As the Rev. Tom Griffith strode into a West Hollywood gay bar last Christmas Eve in flowing robes of purple--the liturgical color for the Advent season--he drew a howl from a surprised bartender.
"Well, hi, faa-ther," the bartender said in mock exaggeration, thinking Griffith was not what he seemed.
Moments later the bartender, tipped off by a customer who happened to belong to Griffith's church, was chagrined. "Oh, my God," the barkeep said, "you really are a priest! I thought somebody was coming in drag!"
Griffith, who is straight, married and the father of a 6-year-old son, just laughed. He is used to it.
For the past three years on Christmas Eve, the pastor of Crescent Heights United Methodist Church has put on his liturgical vestments to go barhopping in West Hollywood.
He starts at one end of Santa Monica Boulevard and works his way down the street, dropping in on straight and gay bars alike. He seeks out those who need solace at what can be a difficult time of year--especially for those whose families are far away, geographically or emotionally.
"Mostly, the reaction has been: 'Lord, I'm lonely,' " Griffith said. "They're just out because they can't stand being alone. . . . One man told me his wife had left him."
So for several hours on Christmas Eve, in one bar after another, he passes out cards inviting the customers to his church for the midnight candlelight service.
Griffith's forays are not without historical precedent. "Methodist circuit riders (in the 19th Century) went into the wilderness and went to taverns. That's where the people were gathered," he said.
His bishop, the Rev. Roy I. Sano, said he supports Griffith's unconventional evangelism.
"I am very glad to hear our clergy extending our ministry beyond the four walls of the church," Sano said. "We extend the message of Christ's love to everyone, everywhere." According to the bishop's office, no other Methodist clergy take their ministry to bars.
Griffith said he has been thrown out of two bars, but that is the exception. Most bar owners and customers say that his visit is an appropriate gesture on Christmas Eve--once they understand that he is not asking for contributions but only inviting people to church.

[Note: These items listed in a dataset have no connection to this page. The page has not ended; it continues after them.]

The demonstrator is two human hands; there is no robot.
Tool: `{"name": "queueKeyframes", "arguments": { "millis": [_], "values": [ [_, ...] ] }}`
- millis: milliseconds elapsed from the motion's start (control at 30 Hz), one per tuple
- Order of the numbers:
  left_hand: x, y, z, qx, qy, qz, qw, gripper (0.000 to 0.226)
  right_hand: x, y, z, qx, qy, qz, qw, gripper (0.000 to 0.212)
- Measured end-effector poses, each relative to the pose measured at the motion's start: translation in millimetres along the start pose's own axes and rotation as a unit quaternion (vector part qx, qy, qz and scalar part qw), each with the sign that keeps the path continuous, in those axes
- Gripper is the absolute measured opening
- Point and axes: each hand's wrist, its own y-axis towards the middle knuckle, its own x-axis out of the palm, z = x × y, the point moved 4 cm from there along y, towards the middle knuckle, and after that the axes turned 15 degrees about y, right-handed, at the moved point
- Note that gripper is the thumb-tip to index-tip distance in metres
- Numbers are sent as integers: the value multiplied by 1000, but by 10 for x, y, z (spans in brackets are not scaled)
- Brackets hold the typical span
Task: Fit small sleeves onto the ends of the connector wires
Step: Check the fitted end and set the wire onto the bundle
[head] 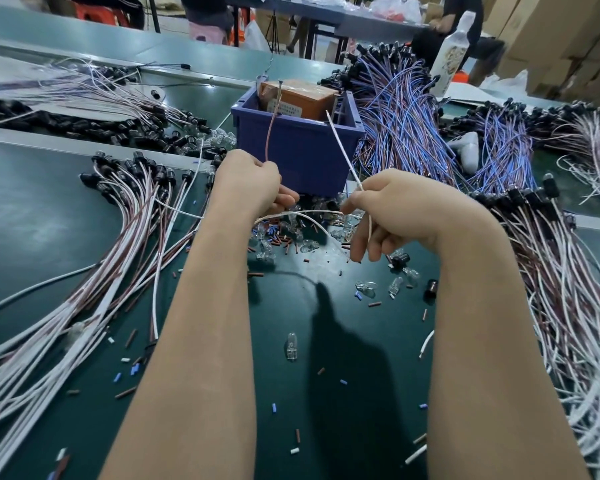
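Left hand (248, 183) is closed in a fist around a brown wire (270, 133) whose free end rises in front of the blue bin (302, 147). Right hand (392, 211) pinches a white wire (342, 148) between thumb and forefinger, its end slanting up toward the bin. Both hands hang above the green surface (361, 375), just over a scatter of small sleeves (278, 235) and clear bulbs (291, 346). Bundles of finished wires (94, 271) lie to either side.

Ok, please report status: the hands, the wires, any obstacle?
Left hand shut on thin brown wire. Right hand shut on thin white wire. No sleeve visibly on either end. Blue plastic crate right behind.
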Motion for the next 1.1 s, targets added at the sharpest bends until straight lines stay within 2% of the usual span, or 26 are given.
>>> {"name": "queueKeyframes", "arguments": {
  "millis": [267, 1100],
  "values": [
    [-70, 79, -78, -31, 4, -1, 1000, 22, -38, 17, 21, 10, 8, 13, 1000, 24],
    [-147, 77, -111, -33, 5, 2, 999, 25, -169, -76, 22, 27, 47, 45, 998, 24]
  ]
}}
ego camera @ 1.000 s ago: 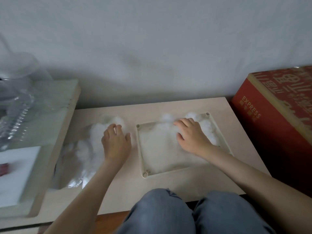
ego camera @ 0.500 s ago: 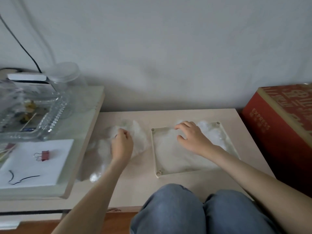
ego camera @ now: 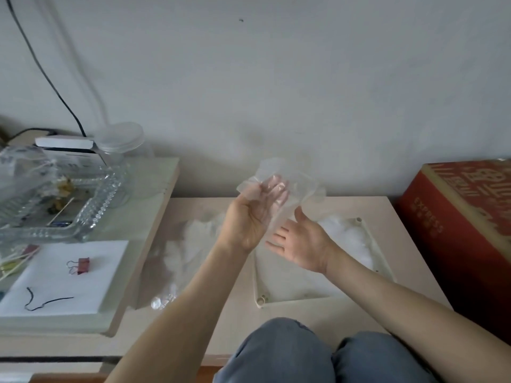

Two years ago, Griffith brought along the Rev. Jack M. Tuell, now retired, who was Sano's predecessor as bishop. A few hours later, 40 bar patrons were sitting in the pews. Griffith began his sermon with the words, "Loneliness sucks."
"Mostly, I preach that God came to make us whole," said Griffith, 45, who was ordained in 1971. "Jesus came to make us whole, to be our friend, and to save us from a sense of desperation and loneliness. This is quite consistent with the Christian Gospel."
One bar patron wrote Griffith later: "I came to the bar because I couldn't stand being alone at home on Christmas Eve. . . . I hadn't been in a church in years, but right then I decided I'd rather be in the church on Christmas Eve than in this bar. So I came."
Most of those who show up Christmas Eve are not seen again until the next year, if then, Griffith said.
But Griffith said he regards their presence as his Christmas gift. He said that when he decided to hit the streets, he was "desperate" for an audience. He knew what he wanted to preach. He just needed someone to listen.
His congregation numbers only 17 members. Four years ago, when he started, it was smaller.
"I could count on the custodian, the organist and myself (to attend)," Griffith said.
"(West Hollywood) is a very difficult place to stay a church. We're the last remaining mainline Protestant church that hasn't tried to be a gay community. . . . There are already too many churches competing for that market, if I can use that phrase," Griffith said.
He said that although most of the members of his congregation are heterosexuals, everyone is welcome. "We're a reconciling congregation," he said.
This Christmas Eve will mark the fourth year that Griffith, a nondrinker, will venture into the bars.
The service will begin at 11:59 p.m. Christmas Eve. Griffith said the public is "welcome and encouraged to attend."